Syria today is not a virgin land, but a battleground exhausted by sanctions, confused by war, and disrupted in its economic trajectory. However, it has not lost its position or historical depth in the regional equation. From here, the entry of Saudi capital through a clear institutional gateway, with announced financial packages, can only be read as a sovereign decision through economic means.
It is not customary for the Saudi leadership to announce a commitment of billions of riyals and then backtrack. The Kingdom today is not going to Syria to participate in "opportunities" only, but to rewrite the investment equation in Syria itself, on the foundations of empowerment, partnership, and the transfer of a model that has proven effective.
The essential difference here is that Saudi Arabia is not going to buy collapsed assets, but to establish projects that it leads, engages Syrians in, and rehabilitates infrastructure to allow Syrian businessmen to return as active participants rather than dependents, and as partners rather than intermediaries.
And because the market does not rise from a vacuum, infrastructure is the key to true partnership: water, electricity, renewable energy, transportation, and smart financial platforms. This is the backbone of any investment project, and it is what we see moving in the background of this council.
No one in Riyadh is thinking today of short-term returns in Syria, but rather of long-term positioning, built on a model of sustainability rather than opportunism. And while Damascus is regaining its vitality, the Saudi-Syrian council is not a fleeting step, but a foundational mechanism for the post-recovery phase.
The most important thing that can happen today is not just the signing of contracts, but the establishment of a clear system to guarantee rights, resolve disputes, enable genuine partnerships, and build a smart economy similar to what Saudi Arabia has succeeded in domestically: a public/private sector partnership based on efficiency, not influence.
The ball is now in the court of the Syrian market: will it rearrange its priorities to welcome capital that wants to build rather than control? And is there an understanding that partnership with Saudi Arabia is not a temporary boon, but an opportunity to reposition Syria economically in the region?
If this project is understood in its true essence, the Saudi-Syrian council will be the first real economic building block for post-war Syria. Not as an organizational council, but as a sovereign decision that the economy should be the new language of influence.
And because councils are not measured by the number of their meetings, but by the number of projects that emerge from them, the success of the Saudi-Syrian council is not only measured by the size of investments, but by its ability to create a model for joint operation, generate opportunities, and avoid institutional chaos.
Practical proposals for investing in the council:
1. Establish a clear legal governance pathway for joint projects, based on transparency between Saudi and Syrian investors, not on symbolic signatures or verbal agreements.
2. Create a small executive body within the council to manage opportunities and follow up on administrative and commercial disputes before they turn into judicial or political burdens.
3. Provide space for young Saudi and Syrian voices that have proven their resilience amid fragile structures, to be actual operating partners in the new scene, not just local cover, but real executive energy.

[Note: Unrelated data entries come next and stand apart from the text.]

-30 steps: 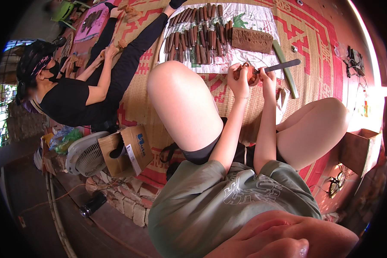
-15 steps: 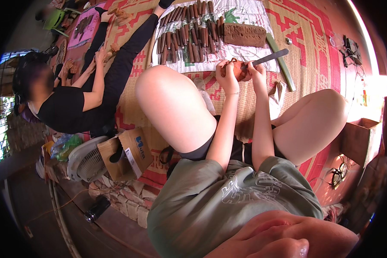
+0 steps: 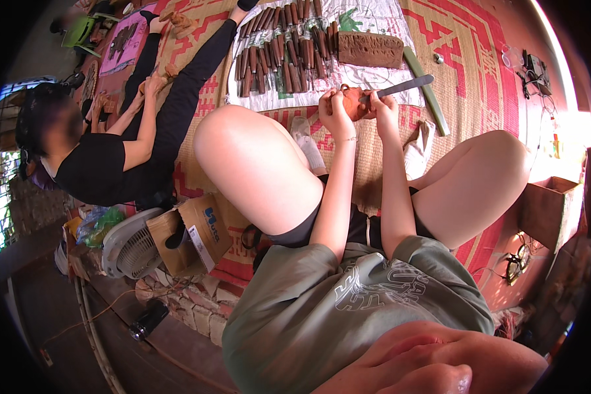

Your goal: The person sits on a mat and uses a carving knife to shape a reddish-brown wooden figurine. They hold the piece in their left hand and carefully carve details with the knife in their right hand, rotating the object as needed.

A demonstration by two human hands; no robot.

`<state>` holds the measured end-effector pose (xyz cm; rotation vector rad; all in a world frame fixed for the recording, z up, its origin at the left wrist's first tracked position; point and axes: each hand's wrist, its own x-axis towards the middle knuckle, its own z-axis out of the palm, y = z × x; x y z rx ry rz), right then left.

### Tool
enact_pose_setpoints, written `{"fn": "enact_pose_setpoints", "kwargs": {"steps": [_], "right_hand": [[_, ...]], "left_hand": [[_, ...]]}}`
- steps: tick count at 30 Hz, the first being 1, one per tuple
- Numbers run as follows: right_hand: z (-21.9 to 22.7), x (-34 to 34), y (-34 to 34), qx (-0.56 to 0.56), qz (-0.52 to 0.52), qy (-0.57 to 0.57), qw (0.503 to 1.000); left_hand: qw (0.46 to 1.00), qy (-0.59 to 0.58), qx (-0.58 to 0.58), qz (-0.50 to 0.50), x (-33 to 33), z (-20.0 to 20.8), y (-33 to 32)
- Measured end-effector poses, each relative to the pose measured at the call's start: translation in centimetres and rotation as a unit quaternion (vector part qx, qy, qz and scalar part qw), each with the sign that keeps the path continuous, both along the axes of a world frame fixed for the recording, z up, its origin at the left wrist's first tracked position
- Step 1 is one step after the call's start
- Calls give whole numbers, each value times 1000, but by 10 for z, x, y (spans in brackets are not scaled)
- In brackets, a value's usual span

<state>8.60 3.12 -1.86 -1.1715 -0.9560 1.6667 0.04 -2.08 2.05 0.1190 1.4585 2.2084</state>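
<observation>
Wood piece (image 3: 355,104), reddish-brown and rounded, is up between the two hands, in front of the knees, near the close edge of a white sheet (image 3: 389,23). Left hand (image 3: 335,113) is wrapped on its left side, fingers clamped on it. Right hand (image 3: 384,107) grips a long flat dark file (image 3: 407,85) near the end by the wood; whether those fingers also touch the wood, cannot tell.

Key relation: wood lies directly left of the right-hand grip, right hand just beside it. File's long axis slants from the wood out to the right and slightly away from the body, its rounded far end appearing over a green strip (image 3: 428,95). Exact contact of file on wood: hidden by fingers.

Beyond the hands, on the sheet: rows of brown-handled tools (image 3: 279,52), and to their right a carved brown block (image 3: 371,51). Woven mat (image 3: 467,118) underneath. Co-worker (image 3: 98,161) sits to the left, well apart.
</observation>
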Motion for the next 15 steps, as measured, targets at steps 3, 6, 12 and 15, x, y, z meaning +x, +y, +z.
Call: {"fn": "enact_pose_setpoints", "kwargs": {"steps": [3,6,12,15], "right_hand": [[0,1,3,13,-44,9,999],[0,1,3,-3,-73,18,997],[2,3,3,-1,-67,-2,998],[13,8,2,12,13,-4,1000]], "left_hand": [[1000,6,1,-15,2,0,-1],[999,15,-1,-29,4,2,-1],[999,24,6,-29,5,1,-1],[998,43,-1,-46,6,2,-2]]}}
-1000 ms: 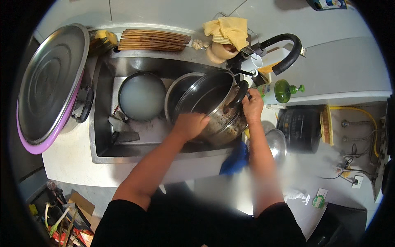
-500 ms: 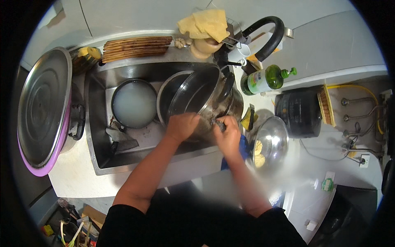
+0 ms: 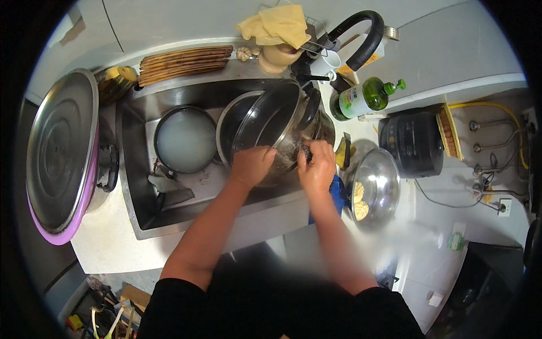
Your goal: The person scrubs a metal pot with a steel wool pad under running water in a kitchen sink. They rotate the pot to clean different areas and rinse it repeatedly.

4. Allocate a sovereign financing line with flexible conditions to support infrastructure projects in Syria, with Saudi investment oversight ensuring the sustainability of returns, not traditional constraints that hinder smart investment movement.
The Kingdom today is not entering Syria to play the role of "foreign investor," but to redefine Syria economically within a regional vision led by it, not imposed from outside. This is not just a return to Syria, but a return of Syria to the table, but on the terms of the economy, not maps of influence.